# Show that $\limsup|Y_{1}+…+Y_{n}|/n = \infty$ almost surely

Can someone help me with part c) of question 2.8 located here (a 2005 probability course from Warwick University): https://homepages.warwick.ac.uk/~masgav/teaching/pm05_sheet2.pdf

The question is:

Let $Y_{1},Y_{2},..$ be sequence of i.i.d random variables with $\mathbb{E}(|Y_{i}|) = \infty$. Then show that $\limsup\limits_{n\rightarrow\infty}\dfrac{|Y_{n}|}{n} = \infty$ a.s and indeed, $\limsup\limits_{n\rightarrow\infty}\dfrac{|\sum_{i=1}^{n}Y_{i}|}{n} = \infty$ a.s.

Would it make sense to show that $\mathbb{P}\{\dfrac{|\sum_{i=1}^{n}Y_{i}|}{n} > c \;\; \text{infinitely often}\} = 1$ a.s for all $c > 0$?

Proving that statement seems daunting, but thankfully we have a work-around solution.
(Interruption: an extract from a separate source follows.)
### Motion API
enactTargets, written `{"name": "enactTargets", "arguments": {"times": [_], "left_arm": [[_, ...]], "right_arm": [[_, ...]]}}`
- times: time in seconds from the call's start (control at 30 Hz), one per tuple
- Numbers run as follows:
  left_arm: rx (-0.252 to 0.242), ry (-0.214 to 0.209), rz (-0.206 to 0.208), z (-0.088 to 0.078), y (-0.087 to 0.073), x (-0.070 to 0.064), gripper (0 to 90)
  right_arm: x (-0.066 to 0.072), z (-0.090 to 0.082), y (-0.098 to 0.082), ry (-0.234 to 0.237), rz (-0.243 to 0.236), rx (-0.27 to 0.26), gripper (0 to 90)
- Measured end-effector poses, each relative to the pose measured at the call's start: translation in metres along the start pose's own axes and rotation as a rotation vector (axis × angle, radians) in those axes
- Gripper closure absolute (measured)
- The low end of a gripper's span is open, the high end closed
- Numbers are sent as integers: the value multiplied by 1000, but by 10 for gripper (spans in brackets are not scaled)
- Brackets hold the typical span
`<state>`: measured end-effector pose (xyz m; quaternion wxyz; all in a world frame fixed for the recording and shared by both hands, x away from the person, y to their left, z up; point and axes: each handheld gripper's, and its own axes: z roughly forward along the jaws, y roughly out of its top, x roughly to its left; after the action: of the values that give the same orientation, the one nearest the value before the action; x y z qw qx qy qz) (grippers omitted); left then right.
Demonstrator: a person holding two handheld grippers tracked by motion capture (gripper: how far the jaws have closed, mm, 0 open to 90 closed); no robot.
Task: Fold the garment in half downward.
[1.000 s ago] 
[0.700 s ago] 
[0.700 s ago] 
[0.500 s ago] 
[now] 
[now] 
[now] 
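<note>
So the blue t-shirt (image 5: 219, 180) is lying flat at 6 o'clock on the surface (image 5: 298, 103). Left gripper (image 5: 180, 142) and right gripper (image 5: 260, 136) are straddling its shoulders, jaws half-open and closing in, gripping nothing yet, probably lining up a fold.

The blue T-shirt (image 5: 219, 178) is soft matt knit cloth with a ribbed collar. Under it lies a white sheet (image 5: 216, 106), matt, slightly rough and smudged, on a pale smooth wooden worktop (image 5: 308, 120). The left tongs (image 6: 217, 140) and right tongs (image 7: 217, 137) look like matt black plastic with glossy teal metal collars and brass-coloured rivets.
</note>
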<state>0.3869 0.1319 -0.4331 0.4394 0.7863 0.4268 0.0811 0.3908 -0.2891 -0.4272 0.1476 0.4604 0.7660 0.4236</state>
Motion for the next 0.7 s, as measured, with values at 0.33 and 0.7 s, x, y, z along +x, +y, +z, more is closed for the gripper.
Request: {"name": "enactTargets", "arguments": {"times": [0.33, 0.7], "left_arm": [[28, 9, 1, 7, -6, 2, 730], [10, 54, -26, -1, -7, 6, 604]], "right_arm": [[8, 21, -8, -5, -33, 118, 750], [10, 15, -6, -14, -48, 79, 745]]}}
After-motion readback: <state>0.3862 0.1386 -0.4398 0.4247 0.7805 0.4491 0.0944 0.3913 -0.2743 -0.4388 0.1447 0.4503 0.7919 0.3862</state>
Notice the following deterministic result:

Lemma. If $\limsup |a_1 + \cdots + a_n|/n < \infty$, then $\limsup |a_n| / n < \infty$.

Proof. Notice that we also have $M := \sup |a_1 + \cdots + a_n|/n < \infty$. Let $s_n = a_1 + \cdots + a_n$. Then $$\frac{|a_n|}{n} = \frac{|s_n - s_{n-1}|}{n} \leq \frac{|s_n|}{n} + \frac{n-1}{n} \frac{|s_{n-1}|}{n-1} \leq 2M.$$ This proves the claim. ////

You can utilize the contrapositive of this.

First part of letter c follows directly from b.

Second part of letter c follows from triangle inequality.

I think? Wait...does it follow that if X and Y are identically distributed that |X| and |Y| are identically distributed?